I got an email from one of the participants today saying she’s been thinking a lot about the workshop, and she notices things more: when she meets people she has the urge to sketch them and tell their stories. Ordinary events for her are now story fodder, which was my hope and the goal of the writing exercises I’d made up for the workshop participants. She is thinking like a writer now, and enjoying it.
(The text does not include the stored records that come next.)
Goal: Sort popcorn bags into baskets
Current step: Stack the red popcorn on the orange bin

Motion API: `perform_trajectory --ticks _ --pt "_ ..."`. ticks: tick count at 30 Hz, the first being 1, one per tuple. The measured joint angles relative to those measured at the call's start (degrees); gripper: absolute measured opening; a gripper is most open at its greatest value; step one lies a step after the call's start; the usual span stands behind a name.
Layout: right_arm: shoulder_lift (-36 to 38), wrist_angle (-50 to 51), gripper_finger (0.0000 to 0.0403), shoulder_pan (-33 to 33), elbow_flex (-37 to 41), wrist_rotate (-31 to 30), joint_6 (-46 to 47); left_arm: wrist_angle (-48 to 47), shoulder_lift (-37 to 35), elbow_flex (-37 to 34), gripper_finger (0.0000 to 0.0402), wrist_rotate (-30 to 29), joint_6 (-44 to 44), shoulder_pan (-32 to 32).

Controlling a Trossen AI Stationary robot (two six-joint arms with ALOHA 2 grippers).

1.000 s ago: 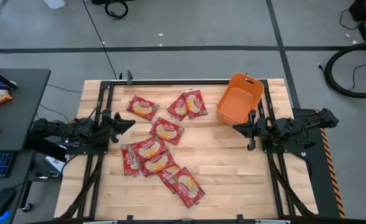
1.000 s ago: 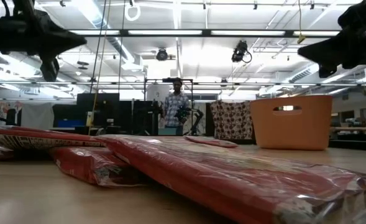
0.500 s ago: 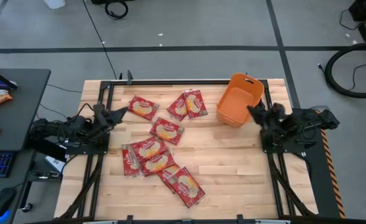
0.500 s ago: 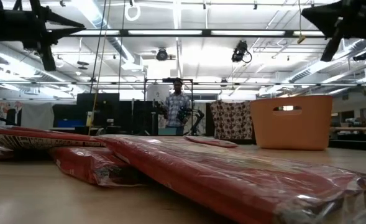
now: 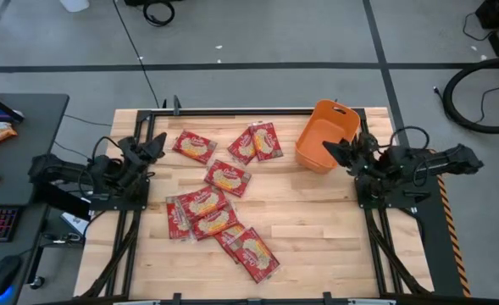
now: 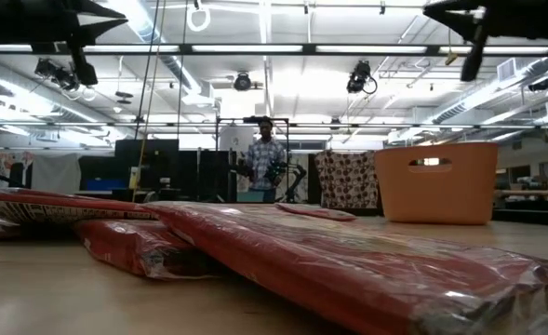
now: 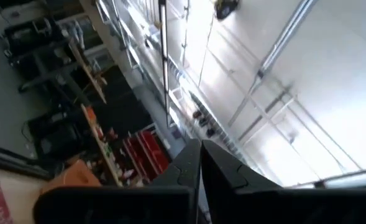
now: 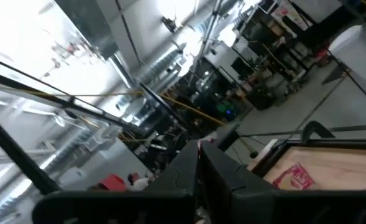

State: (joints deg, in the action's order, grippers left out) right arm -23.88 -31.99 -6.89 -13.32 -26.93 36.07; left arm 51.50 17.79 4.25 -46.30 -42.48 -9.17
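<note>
We find the pale wooden slatted table (image 5: 317, 229) carrying the small orange plastic rectangular bin (image 5: 326, 135) at its far right corner. To the left of the bin, along the far edge, lie three flat red popcorn packets (image 5: 195, 146), two of them overlapping. Nearer the centre lies a single packet (image 5: 227, 178). Before it, toward the near edge, a cluster of overlapping packets (image 5: 207, 213) runs diagonally to the right. We place the left gripper (image 5: 154, 149) above the table's left edge, just left of the far packets. The right gripper (image 5: 332, 151) stands just beside the bin's near right side. Beyond the table, in the low view, a person (image 6: 264, 163) stands in the room behind.
</note>
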Motion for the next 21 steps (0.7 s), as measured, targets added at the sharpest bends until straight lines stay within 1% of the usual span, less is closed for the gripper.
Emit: perform_trajectory --ticks 2,4,7,9,13,15,18,21 --pt "-5.1 -0.1 0.0023 1.3 -3.7 0.2 0.3 2.3 2.4 0.0 0.0020 -1.6 -0.5 0.0" --pt "-10.4 -0.1 0.0023 2.8 -7.6 0.2 1.0 2.4 3.6 0.0 0.0020 -2.1 -1.7 0.4" --pt "-18.1 2.8 0.0023 5.7 -13.6 1.8 3.8 0.6 4.7 0.0 0.0022 0.1 -4.1 1.4" --pt "-23.2 6.4 0.0023 8.2 -17.8 5.3 5.6 -1.2 5.5 0.0 0.0026 3.3 -5.9 2.1" --pt "-33.0 13.0 0.0023 13.1 -25.7 14.6 5.5 -7.1 6.5 0.0 0.0036 12.7 -6.4 3.7" --pt "-37.2 13.6 0.0023 15.5 -29.0 17.9 5.8 -10.0 6.7 0.0 0.0042 16.0 -8.0 4.5" --pt "-42.3 13.4 0.0023 19.1 -33.2 21.9 6.2 -12.3 6.7 0.2 0.0051 19.2 -9.2 5.3" --pt "-46.5 13.5 0.0023 22.8 -36.6 26.9 2.0 -15.3 6.6 1.9 0.0059 20.4 -6.9 5.5"
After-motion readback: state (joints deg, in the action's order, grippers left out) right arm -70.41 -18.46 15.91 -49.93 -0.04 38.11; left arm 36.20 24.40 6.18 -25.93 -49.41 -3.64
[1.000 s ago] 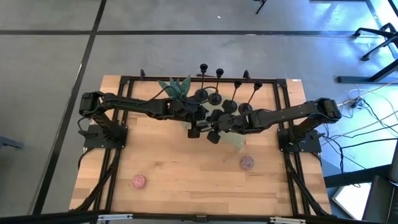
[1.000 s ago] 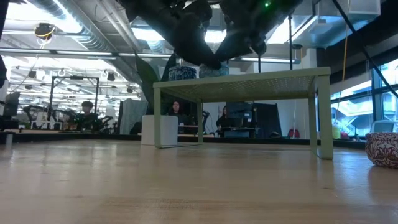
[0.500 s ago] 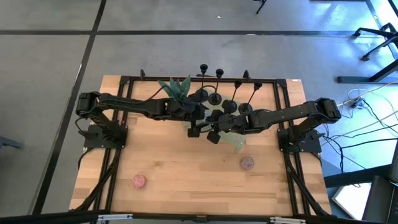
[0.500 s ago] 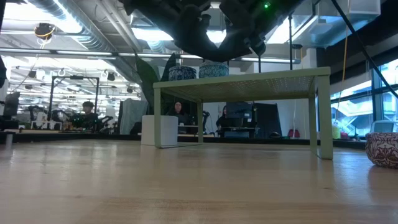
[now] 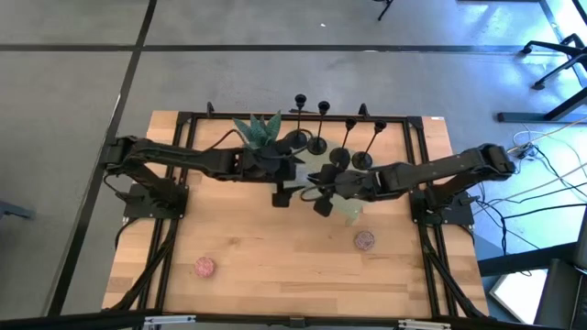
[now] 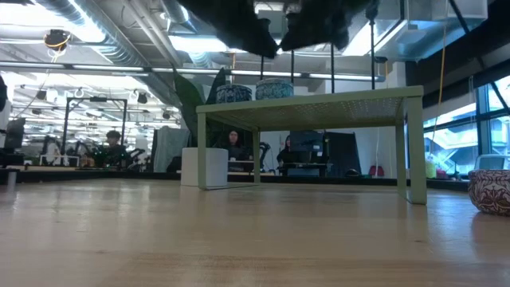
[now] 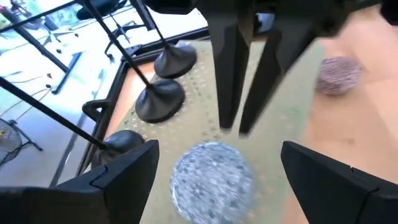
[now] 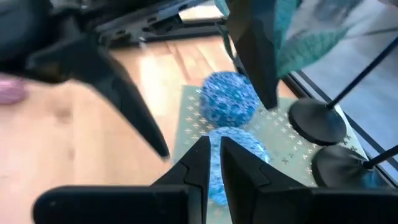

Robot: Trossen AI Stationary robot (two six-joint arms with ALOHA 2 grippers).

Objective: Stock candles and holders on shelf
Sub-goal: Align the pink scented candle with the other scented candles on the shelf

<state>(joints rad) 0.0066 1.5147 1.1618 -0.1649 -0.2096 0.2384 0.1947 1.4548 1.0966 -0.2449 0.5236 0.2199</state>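
Observation:
Two bluish-grey candles (image 8: 230, 96) (image 8: 242, 152) lie on the pale green shelf (image 6: 319, 108); the low view shows them on its left part (image 6: 233, 93) (image 6: 273, 88). Several black holders (image 5: 316, 142) stand by their disc bases along the shelf's far side. Two pink candles (image 5: 204, 267) (image 5: 364, 240) lie on the wooden table nearer the front. My left gripper (image 7: 219, 149) hangs open above one bluish-grey candle (image 7: 211, 171), clear of it. My right gripper (image 8: 214, 143) is shut and hovers close beside it, above the shelf (image 5: 321, 206).
A green-leaved plant (image 5: 259, 128) in a white pot (image 6: 205, 167) stands at the shelf's far left. A black frame (image 5: 183, 119) runs around the table. Open wood lies between the shelf and the near edge. People sit in the room beyond.
Both grippers have risen from just above the shelf top and drawn a little toward the table's near edge. The left one stays open, the right one shut. The second bluish-grey candle, hidden behind them a second ago, now shows on the shelf.

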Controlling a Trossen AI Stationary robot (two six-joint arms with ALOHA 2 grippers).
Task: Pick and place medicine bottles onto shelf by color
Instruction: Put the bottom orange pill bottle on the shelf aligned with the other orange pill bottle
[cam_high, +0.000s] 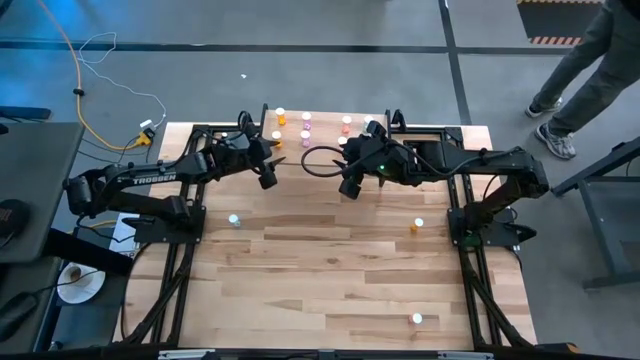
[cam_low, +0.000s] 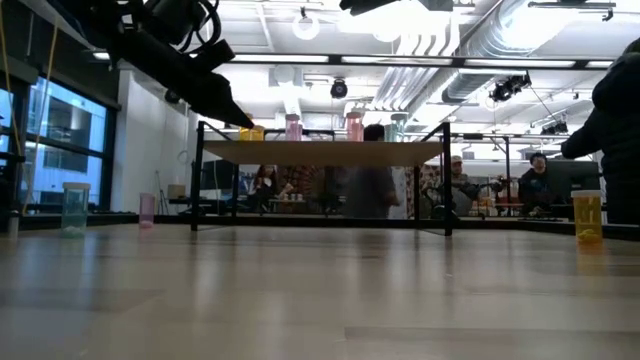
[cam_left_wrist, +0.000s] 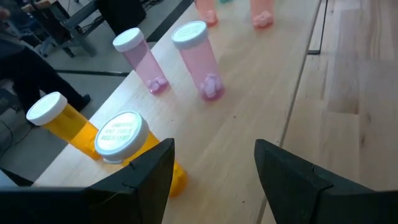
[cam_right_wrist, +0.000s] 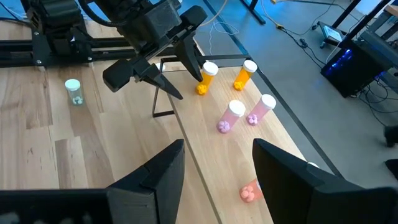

She said that she could accept what I’d said, that most of the people attending the workshop probably would not have careers as writers (most, I said, probably wouldn’t want to if they knew what it was really like), but she rather thought I could have been a bit more encouraging about that. Perhaps I didn’t really need to tell these people that most of them probably wouldn’t succeed beyond getting a few things published locally or in small venues. In my defense, I agonized about how to balance between being encouraging and being realistic. I told these writers that I agonized about what to tell them, and I told them I hoped that they would beat the odds.

I believe that there is a vast gray space between the urge to write and the reality of publication. There are dragons in that space, and one of those dragons is the dream of being a published writer. The dream alone might make a writer happy, but it’s made of mist. I wanted to help those who want to publish professionally to have a sense of how to do it, and to help those who just write to be happy to actually be happy about their writing. What I fear is that people will spend their whole lives haunted by dragons: feeling guilty about not writing, feeling unsure about how to get published, feeling discouraged from rejection letters, being taken advantage of by self publication deals that lead writers to believe they can make a career from self publishing as an unknown author (sure a few will, but that is the exception). People can suffocate from a lack of information.

Perhaps the real issue I am trying to reconcile myself with is the responsibility inherent in being an authority figure: even just saying that makes me feel like my head is too big. Writing requires hope and faith in yourself, but it also requires hard work and knowledge. I will be encouraging and flattering when I see talent and potential, but if I am not tempering that encouragement with the reality I’ve picked up from my ten years in the industry, I am not sure how much I am helping people. Some of the people who came to my workshop might be happier walking away from the word processor and picking up the tuba. But from the email I got, I know that at least one person is thinking more like a writer, and that I find encouraging.